» TRY IT
Among the entries, which lines carry the string "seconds"? Copy each of them.

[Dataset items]
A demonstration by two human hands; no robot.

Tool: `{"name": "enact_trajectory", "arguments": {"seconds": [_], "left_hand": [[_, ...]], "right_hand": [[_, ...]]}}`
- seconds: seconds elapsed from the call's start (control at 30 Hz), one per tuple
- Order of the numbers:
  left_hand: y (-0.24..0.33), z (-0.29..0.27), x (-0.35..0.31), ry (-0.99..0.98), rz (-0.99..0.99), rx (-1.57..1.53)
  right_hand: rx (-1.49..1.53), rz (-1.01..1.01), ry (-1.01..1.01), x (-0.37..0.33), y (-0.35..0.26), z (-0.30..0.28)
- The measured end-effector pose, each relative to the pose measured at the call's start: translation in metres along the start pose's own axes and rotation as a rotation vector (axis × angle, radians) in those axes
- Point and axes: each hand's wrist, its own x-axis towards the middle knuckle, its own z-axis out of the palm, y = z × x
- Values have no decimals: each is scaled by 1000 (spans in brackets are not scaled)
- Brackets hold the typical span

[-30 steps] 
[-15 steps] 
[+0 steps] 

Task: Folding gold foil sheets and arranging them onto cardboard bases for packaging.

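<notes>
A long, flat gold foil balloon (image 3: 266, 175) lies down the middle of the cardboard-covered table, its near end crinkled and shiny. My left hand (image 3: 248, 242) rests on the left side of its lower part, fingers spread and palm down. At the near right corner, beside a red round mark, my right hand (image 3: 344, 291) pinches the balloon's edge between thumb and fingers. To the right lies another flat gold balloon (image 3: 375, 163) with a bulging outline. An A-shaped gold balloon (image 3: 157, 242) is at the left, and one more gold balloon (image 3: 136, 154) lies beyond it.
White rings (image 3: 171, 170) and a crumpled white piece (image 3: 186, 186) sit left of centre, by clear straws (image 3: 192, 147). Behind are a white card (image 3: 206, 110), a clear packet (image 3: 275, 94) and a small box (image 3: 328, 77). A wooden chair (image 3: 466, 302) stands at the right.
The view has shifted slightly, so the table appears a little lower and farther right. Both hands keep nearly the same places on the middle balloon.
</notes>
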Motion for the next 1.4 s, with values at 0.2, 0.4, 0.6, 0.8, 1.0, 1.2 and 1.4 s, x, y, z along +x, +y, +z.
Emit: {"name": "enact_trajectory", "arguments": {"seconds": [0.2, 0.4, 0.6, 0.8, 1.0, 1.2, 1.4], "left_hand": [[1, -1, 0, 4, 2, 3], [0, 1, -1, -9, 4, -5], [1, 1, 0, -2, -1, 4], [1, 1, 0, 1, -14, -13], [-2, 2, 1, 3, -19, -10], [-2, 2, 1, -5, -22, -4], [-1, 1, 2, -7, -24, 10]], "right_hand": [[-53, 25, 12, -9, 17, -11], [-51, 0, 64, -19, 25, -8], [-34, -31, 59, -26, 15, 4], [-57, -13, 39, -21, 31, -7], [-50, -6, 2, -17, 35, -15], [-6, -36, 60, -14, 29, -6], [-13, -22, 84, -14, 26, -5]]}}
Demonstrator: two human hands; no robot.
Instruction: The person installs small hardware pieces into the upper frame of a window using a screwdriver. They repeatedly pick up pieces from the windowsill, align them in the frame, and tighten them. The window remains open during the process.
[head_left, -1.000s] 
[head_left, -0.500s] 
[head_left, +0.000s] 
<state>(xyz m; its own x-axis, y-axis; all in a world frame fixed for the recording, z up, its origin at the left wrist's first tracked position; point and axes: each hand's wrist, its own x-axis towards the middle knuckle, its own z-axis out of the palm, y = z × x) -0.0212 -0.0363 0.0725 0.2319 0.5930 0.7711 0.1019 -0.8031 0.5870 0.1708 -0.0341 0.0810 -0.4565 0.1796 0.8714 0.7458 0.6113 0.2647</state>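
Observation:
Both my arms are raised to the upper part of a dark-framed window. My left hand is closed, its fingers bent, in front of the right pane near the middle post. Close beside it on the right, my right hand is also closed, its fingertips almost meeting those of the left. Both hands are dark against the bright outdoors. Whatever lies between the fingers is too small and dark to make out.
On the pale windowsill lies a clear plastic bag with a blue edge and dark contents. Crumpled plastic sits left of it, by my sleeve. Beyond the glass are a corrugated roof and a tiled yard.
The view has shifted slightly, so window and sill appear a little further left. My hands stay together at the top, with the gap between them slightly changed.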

» RESPONSE TO THE TASK
Tool: `{"name": "enact_trajectory", "arguments": {"seconds": [_], "left_hand": [[_, ...]], "right_hand": [[_, ...]]}}`
- seconds: seconds elapsed from the call's start (control at 30 Hz), one per tuple
Emit: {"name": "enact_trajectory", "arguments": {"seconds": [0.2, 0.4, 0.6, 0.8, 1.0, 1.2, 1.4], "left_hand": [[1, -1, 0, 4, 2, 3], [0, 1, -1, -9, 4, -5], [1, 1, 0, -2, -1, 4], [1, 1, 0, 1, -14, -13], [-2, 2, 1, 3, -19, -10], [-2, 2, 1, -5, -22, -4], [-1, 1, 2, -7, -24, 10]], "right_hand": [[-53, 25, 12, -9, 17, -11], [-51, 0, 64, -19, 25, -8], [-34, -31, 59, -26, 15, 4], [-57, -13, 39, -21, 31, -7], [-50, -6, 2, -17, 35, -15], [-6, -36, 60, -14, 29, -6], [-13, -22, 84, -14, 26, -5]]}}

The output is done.